灯りにさらして確かめる勇気はなかった。目に見える罪の形を、正視するのが恐ろしかった。
やることはまだある。指示文を広げて、必要な部分を破り取る。そしてその小さな紙切れに、毒のついた簪の先端をくるんで丸めた。
それを大量に転がっている書き損じの山にそっと紛れ込ませて、ようやくほっと息を吐く。

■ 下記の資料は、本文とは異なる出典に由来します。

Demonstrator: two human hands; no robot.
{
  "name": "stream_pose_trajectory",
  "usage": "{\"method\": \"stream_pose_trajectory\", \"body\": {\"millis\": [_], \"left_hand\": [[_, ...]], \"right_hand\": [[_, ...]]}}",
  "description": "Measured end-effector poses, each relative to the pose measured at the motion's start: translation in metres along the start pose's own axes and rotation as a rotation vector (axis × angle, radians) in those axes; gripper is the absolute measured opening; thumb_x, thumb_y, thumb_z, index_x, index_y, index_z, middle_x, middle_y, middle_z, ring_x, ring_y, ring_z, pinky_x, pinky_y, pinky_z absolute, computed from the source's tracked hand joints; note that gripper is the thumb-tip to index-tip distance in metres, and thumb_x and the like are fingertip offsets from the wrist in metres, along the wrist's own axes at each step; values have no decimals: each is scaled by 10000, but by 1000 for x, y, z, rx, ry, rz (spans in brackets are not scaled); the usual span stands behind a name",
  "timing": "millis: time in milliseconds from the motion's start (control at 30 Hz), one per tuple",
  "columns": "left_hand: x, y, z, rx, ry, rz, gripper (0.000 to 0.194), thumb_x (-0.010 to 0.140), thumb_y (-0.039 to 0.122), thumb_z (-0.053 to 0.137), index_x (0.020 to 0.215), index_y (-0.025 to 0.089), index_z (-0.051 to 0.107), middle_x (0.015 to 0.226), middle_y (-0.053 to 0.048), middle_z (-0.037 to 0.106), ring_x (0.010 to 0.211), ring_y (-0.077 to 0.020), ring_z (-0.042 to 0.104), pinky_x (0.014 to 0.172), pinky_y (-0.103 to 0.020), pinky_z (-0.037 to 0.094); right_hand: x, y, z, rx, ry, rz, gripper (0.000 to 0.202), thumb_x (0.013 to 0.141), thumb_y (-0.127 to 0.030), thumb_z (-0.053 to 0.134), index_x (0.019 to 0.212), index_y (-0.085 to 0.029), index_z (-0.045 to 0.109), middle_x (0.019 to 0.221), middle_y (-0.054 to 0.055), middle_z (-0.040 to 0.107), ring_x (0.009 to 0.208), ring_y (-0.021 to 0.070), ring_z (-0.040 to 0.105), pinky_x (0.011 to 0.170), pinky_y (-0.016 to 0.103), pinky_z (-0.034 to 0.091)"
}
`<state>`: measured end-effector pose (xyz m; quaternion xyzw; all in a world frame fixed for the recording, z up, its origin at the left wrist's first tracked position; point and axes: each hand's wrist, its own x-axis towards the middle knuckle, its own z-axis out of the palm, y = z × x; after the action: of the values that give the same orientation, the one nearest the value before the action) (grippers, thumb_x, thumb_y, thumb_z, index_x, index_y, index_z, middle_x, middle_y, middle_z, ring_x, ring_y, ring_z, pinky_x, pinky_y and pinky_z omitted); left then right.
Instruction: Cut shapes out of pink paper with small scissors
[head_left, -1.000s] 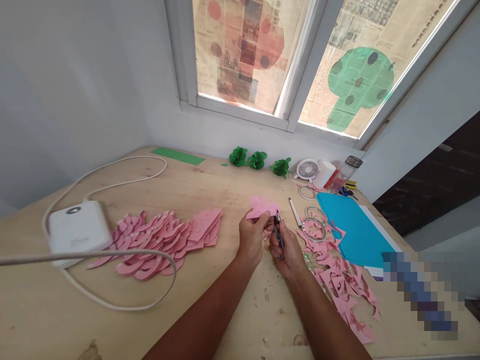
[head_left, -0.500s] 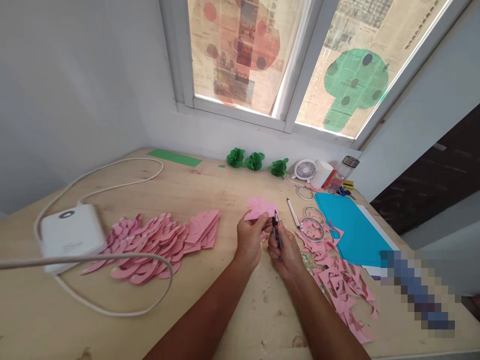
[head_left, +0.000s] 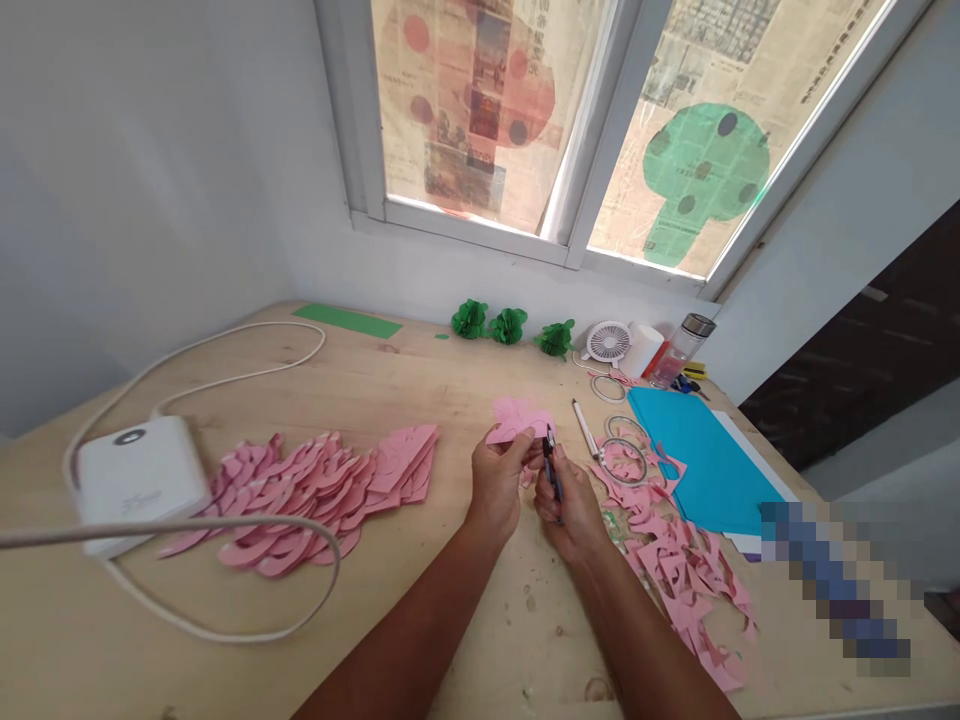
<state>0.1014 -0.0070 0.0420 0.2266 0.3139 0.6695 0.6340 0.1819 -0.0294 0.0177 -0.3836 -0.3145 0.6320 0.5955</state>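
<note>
A piece of pink paper [head_left: 517,415] is pinched between the thumb and fingers of my left hand [head_left: 496,485], over the middle of the table. My right hand [head_left: 574,505] is closed round dark scissors [head_left: 553,470], whose tips point up at the right edge of the paper. Left of my hands lies a pile of pink cut paper petals [head_left: 292,500], with folded pink paper pieces [head_left: 405,462] at its right end. Curly pink paper scraps [head_left: 682,570] are spread to the right of my right hand.
A white power bank [head_left: 142,480] with a looping cable sits at the left. Green paper flowers [head_left: 508,325], a small fan [head_left: 607,342] and a bottle [head_left: 681,350] stand along the back. Blue sheets [head_left: 701,455], a white pen [head_left: 585,428] and rings [head_left: 622,462] lie at the right.
The view has shifted very slightly. Both hands keep nearly the same position, with the paper and the scissors still held.
</note>
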Motion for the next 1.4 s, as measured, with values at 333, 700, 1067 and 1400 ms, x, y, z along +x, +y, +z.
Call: {"method": "stream_pose_trajectory", "body": {"millis": [333,700,1067,1400], "left_hand": [[0,4,2,9,9,-18,202,554,244,717,651,111,600,597,-42,642,523,-135,592,488,-231,442],[0,5,2,-7,27,-42,190,545,239,720,628,106,613,571,-42,635,513,-129,586,463,-212,429],[-1,6,2,-2,31,-44,173,561,239,710,590,104,606,533,-28,609,465,-114,552,465,-225,412],[5,2,-3,-49,28,-13,242,542,232,734,680,112,576,562,-16,603,483,-124,562,395,-196,353]], "right_hand": [[0,-1,1,-29,24,-3,357,731,-498,607,688,-146,571,395,-95,362,289,14,214,312,170,108],[0,-1,2,-72,58,-10,393,690,-539,617,640,-154,553,371,-96,347,287,24,207,306,179,104],[0,1,2,-94,75,-12,421,678,-566,610,678,-146,579,381,-100,334,296,22,187,315,178,100],[-2,0,5,-124,76,-15,412,704,-549,597,679,-138,587,377,-99,327,298,22,174,320,181,82]]}}
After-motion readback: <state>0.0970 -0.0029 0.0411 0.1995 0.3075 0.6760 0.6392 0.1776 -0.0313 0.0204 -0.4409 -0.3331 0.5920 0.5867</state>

これでいいのか。本当にいいのかと何度も自身に問いかける。
いや、勝千代殿も己も、両方が生きながらえる道を選んだことに悔いはない。
あとはこれだ。家紋がついている側の簪の処分も考えなくては。これが原因で、今川家の内紛になっては困る。
隣室からかすかな音がした。
奥平ははっとして、折れた簪の残りを包み直して懐に戻した。
奥の襖が細めに開くのと、毒の入った湯呑を掌に包むのとはほぼ同時だった。
「……首尾は」
聞こえてくるかすかな声に、ごくりと喉を鳴らす。
「厨に行って、勝千代殿の御膳に例のものを混ぜた。どうなるかはわからぬ」
それ以上を求められても困ると眉間にしわを寄せると、チッと舌打ちが聞こえた。
「もっと確実にはできませぬか」
「警備が厳重だ。一応白湯も用意したのだが、運ばれもしなかった」
奥平が湯呑を示すと、影の男はしばらく黙った。
「優秀な毒見がいるようだ。確かめもせず中身を捨てられた。証拠が残るのもどうかと思い、気づかれないように回収してきた」
今が夜で、室内が暗いことがありがたい。
冷や汗を流しながらの震え声は聞こえても、表情までは読み取れないはず。
「これ以上は無理だ。残っている毒も、これだけだ」
……いや、暗い場所にいる男のほうからだと、奥平の表情は丸見えかもしれない。
背筋が震えて、ガチリと奥歯が鳴った。
幸いなことに、男は何も言わなかった。
「今は酒宴の最中だ。飯尾殿を城から出す絶好の機会ではないか」
改めて、気を逸らすべくもう一つの仕事のほうに水を向ける。
奥平への指示文の中には、かつての曳馬城主飯尾殿を、今川館まで連れてくるように、という一文もあった。
負傷して長く囚われの身だったと聞くが、昼間少し話をしたところ、歩くのに支障はなさそうに見えた。
「早朝に出立すると伝えてある。飯尾殿は了承した」
「……わかりました」
奥平は手にしていた湯呑を、影の男のほうに差し出した。
「処分を頼めるか」
毒を少しでも早く手放したいという欲求が、震えと恐怖を凌駕した。
立ち上がり、わずかに開いた隙間へと近づく。
奥平は無意識のうちに視線を逸らせ、灯明のかすかな明かりのほうを見た。
再び視線を戻した時には、隙間の向こうに男の姿はなく、湯呑の重みも消えていた。